That's assuming a deserted planet though. If they're somewhere populated, they probably need to either scheme to steal a ship or hire themselves out to another captain until they can find an opportunity to grab a ship. This would also be a great way to mess with the players by forcing them to be in (severe) debt to the local mafia equivalent. The possibilities are near-endless (for the GM), and all of them should be terrible somehow: a second chance in the form of an entire ship should not come cheap.

Edited by Mirror Cage

My team started out shipless. Well they were on a trader's ship but he was a jerk and it got taken out. They bought passage for themselves and about ten thousand remaining crewmen then went out on their own and had a grand adventure stealing a new ship. A ship that got stolen... Then they arm twisted the people who stole it into giving them a Loki for it.

Sadly once they HAD a ship, they lost interest in the game. Too much accounting or something.

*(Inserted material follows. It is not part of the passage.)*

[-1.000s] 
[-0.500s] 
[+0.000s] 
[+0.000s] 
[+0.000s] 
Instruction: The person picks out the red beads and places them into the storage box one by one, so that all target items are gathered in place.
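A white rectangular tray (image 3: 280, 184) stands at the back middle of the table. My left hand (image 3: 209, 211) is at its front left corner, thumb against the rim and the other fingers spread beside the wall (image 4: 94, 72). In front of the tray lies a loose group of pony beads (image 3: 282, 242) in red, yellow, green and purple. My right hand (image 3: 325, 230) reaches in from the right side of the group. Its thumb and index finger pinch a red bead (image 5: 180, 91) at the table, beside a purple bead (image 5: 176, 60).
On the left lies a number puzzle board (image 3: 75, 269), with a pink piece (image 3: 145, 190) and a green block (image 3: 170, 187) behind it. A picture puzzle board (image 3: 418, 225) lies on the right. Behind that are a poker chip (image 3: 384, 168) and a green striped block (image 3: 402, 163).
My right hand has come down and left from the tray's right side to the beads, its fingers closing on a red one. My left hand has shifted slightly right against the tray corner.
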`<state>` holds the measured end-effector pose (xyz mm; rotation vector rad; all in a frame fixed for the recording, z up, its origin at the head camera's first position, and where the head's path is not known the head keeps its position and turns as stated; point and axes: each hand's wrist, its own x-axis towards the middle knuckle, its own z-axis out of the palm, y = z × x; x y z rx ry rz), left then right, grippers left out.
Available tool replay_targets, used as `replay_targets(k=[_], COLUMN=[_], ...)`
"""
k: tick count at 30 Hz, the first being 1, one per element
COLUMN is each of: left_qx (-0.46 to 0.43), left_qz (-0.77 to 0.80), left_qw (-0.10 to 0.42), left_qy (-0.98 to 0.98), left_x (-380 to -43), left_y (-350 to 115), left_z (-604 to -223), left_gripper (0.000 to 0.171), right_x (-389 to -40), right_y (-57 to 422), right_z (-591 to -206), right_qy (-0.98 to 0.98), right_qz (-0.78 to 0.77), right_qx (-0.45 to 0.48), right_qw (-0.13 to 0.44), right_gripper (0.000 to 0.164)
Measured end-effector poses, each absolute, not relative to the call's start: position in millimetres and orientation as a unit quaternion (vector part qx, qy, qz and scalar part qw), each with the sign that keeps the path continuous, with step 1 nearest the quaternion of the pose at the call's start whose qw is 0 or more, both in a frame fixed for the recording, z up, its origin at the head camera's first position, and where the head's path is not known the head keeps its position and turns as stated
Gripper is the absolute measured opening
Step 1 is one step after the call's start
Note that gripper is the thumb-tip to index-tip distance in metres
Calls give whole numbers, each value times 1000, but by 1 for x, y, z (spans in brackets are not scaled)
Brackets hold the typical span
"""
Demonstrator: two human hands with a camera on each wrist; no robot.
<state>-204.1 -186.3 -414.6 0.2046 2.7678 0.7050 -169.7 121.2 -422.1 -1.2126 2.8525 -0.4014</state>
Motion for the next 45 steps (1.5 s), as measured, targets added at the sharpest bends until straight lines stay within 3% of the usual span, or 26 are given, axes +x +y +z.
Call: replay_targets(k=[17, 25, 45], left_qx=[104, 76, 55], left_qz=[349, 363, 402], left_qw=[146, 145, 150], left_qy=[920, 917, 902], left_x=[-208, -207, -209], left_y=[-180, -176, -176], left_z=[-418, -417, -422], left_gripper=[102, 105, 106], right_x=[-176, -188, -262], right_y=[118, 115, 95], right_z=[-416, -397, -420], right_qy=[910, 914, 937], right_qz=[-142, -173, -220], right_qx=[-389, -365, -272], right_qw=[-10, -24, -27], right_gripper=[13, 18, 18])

LEt me correct the question. The getting out of a stiky situation is an adventure on its own and its all good and fun but what happens next? What is left for a rogue trader with no ship?

Several angles of approach exist:

Some of this depends on where they end up shipless.

Footfall is one thing, Port Wander is another, Stranded on Illusk or Burnscour is quite another.

Find out what the players want.

What does the RT charter say ?

Ways for poor people to get a new ship:

  • Beg: Promise your first five years profits to someone who has a ship but no crew.
  • Borrow: Tell the Navy you've got to clean a nearby system of pirates with their little cutter
  • Steal: figure out which ship in port has the weediest crew. Take action !
  • Buy on Credit: use Cost is No Object to risk it all on a new venture.
  • Do a Favor for Navy/Ad-Mech/Gov: Be so useful or charming someone has to give you a ship.

If they are stranded someplace shipless, they still have themselves. With all their skills and brains

they should end up masters of whatever burg they are trapped in/on.

Unless they are naked or in jail, competent players should find a way to better themselves.

And a good GM will leave clues and breadcrumbs leading to same.

Also the other question is their PF. Is it zero ? Hopefully not.

As long they have some, they can leverage more. A Vagabond is only 20.

Beggars can't be choosers.

The profit rating is around 50. And they will lose only ~5 when they lose a ship as their wealth are more in trade agreements and not in coffers full of gold.

I dont want to have a deliberate "adventure" where they lose the ship. But I want to be prepared when they do. So I was thinking that they will be able to buy ship by spending profit factor SP=PF. With the opportunity to have a price cut for a favour or two.

If they've curried favours with major groups such as the Imperial Navy or the Adeptus Mechanicus, your group could cash those favours in if they're in dire need. Still some horse-trading required, but they should at least get a hearing if they'd made the effort to make allies and contacts.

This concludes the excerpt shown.